Problem statement:
Take the data below and copy exactly the lines starting at the one with "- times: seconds" and finishing at the one with "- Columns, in", both included.

Recorded information:
-.-.-

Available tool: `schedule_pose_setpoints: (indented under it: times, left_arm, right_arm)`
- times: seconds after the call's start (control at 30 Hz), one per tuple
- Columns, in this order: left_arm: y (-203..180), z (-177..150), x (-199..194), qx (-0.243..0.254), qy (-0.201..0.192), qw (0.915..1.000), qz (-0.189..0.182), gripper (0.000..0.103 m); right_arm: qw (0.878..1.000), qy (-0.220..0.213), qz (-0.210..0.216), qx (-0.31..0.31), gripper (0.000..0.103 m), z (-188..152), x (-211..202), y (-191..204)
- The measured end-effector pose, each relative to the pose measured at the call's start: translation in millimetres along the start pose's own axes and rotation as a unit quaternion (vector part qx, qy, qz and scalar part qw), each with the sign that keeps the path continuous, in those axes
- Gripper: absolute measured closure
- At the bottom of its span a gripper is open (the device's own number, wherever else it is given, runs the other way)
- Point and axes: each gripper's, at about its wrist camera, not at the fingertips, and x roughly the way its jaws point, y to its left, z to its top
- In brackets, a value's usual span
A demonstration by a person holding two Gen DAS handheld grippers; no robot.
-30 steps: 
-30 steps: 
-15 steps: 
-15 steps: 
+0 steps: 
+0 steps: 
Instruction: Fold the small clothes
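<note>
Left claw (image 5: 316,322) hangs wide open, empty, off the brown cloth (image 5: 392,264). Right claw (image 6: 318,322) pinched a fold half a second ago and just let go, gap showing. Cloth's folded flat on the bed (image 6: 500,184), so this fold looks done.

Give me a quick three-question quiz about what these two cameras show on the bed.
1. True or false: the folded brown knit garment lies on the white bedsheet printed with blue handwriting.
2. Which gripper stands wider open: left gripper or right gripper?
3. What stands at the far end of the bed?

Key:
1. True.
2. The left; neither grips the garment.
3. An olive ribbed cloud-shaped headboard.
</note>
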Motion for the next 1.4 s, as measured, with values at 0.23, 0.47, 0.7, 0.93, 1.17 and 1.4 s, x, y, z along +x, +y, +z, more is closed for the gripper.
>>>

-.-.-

Result for this exercise:
- times: seconds after the call's start (control at 30 Hz), one per tuple
- Columns, in this order: left_arm: y (-203..180), z (-177..150), x (-199..194), qx (-0.243..0.254), qy (-0.201..0.192), qw (0.915..1.000), qz (-0.189..0.182), gripper (0.000..0.103 m); right_arm: qw (0.878..1.000), qy (-0.220..0.213), qz (-0.210..0.216), qx (-0.31..0.31), gripper (0.000..0.103 m), z (-188..152), x (-211..202), y (-191..204)

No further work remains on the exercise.